● Assignment:
Go through the lines of the material and count the ones with the word "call". Give that count alone.

● Dataset section:
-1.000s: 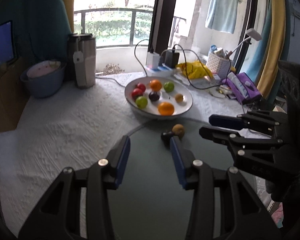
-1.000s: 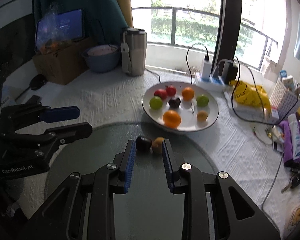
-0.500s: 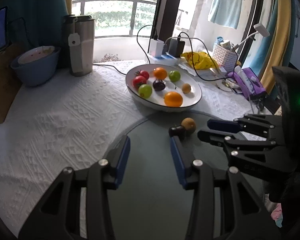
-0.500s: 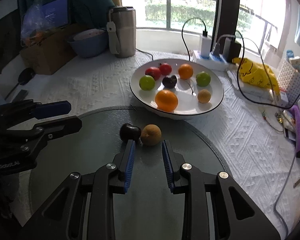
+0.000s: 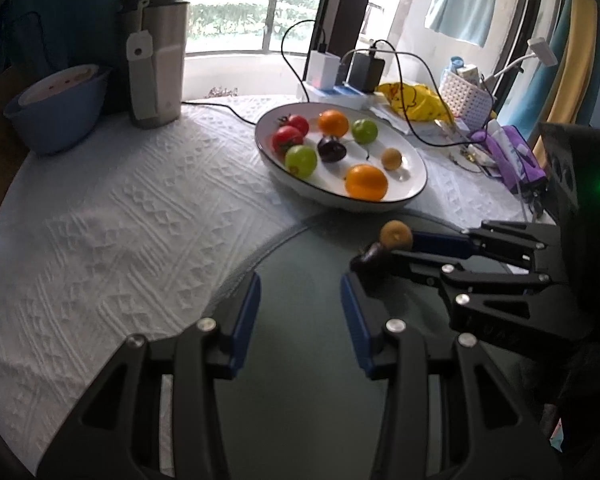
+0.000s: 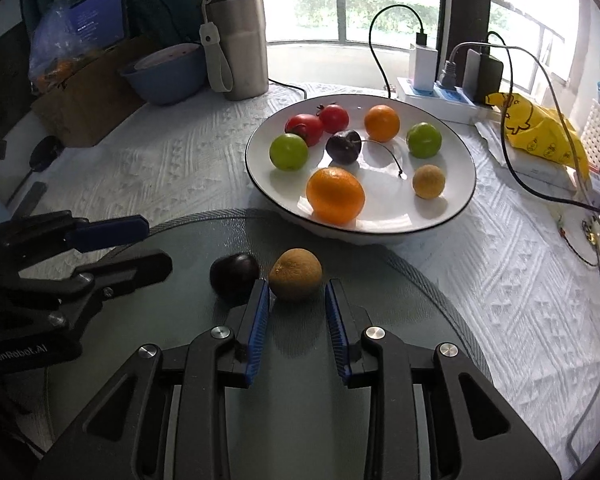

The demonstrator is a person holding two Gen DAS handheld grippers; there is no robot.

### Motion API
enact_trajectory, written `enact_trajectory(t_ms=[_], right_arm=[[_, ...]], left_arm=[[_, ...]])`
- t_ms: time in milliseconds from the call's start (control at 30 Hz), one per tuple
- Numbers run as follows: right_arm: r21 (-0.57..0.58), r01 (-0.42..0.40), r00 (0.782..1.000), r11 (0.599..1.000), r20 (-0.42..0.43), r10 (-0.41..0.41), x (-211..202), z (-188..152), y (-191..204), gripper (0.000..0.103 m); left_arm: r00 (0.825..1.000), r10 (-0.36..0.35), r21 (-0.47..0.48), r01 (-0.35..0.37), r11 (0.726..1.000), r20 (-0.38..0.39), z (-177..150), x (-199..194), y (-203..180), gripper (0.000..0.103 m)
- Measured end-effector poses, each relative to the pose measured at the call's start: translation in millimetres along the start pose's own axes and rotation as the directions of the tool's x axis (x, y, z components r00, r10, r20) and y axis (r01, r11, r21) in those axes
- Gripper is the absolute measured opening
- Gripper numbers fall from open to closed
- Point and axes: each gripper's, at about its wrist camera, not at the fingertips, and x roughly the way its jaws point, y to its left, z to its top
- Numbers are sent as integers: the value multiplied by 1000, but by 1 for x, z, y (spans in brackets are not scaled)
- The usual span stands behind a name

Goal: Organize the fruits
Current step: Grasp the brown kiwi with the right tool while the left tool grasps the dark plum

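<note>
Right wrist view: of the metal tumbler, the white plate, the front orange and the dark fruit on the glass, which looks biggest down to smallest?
1. white plate
2. metal tumbler
3. front orange
4. dark fruit

The dark fruit lies nearer the camera, so its true size against the orange is unsure.

Glass disc: lies on your bench, under both tools.
Plate: behind the disc, holding the fruits.
Kiwi: on the disc, just ahead of your right tool.
Plum: just left of it.
Left tool: further left.
Tumbler: behind, with bowl left.
</note>
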Motion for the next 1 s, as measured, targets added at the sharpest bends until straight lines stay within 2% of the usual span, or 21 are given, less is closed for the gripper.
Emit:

● Solution for this task:
2